##### Available data #####

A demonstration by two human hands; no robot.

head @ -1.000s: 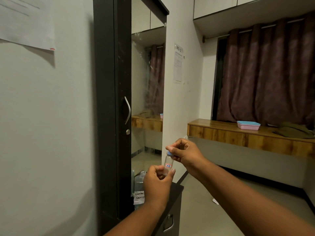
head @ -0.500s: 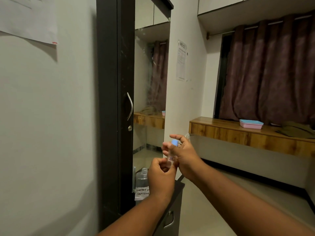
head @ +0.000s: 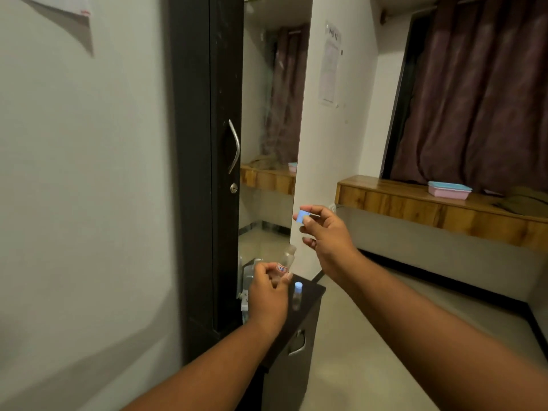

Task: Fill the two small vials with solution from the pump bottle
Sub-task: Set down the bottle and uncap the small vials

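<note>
Uncapped vial [head: 285,260] pinched low in left hand [head: 268,295], mouth tilted up and right, above the cabinet top's [head: 315,287] back edge. Blue cap [head: 303,217] gripped in right hand [head: 327,234], higher. Second capped vial [head: 297,295] upright just right of left hand; pump bottle [head: 247,277] behind it, nearer.
</note>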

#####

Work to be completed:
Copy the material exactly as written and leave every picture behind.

Solution for this task:
A demonstration by two human hands; no robot.

head @ -1.000s: 
head @ -0.500s: 
head @ +0.000s: 

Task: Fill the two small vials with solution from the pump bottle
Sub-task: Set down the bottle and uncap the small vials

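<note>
Uncapped vial [head: 285,260] pinched low in left hand [head: 268,295], mouth tilted up and right, above the cabinet top's [head: 315,287] back edge. Blue cap [head: 303,217] gripped in right hand [head: 327,234], higher. Second capped vial [head: 297,295] upright just right of left hand; pump bottle [head: 247,277] behind it, nearer.
</note>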

This exercise requires no further work.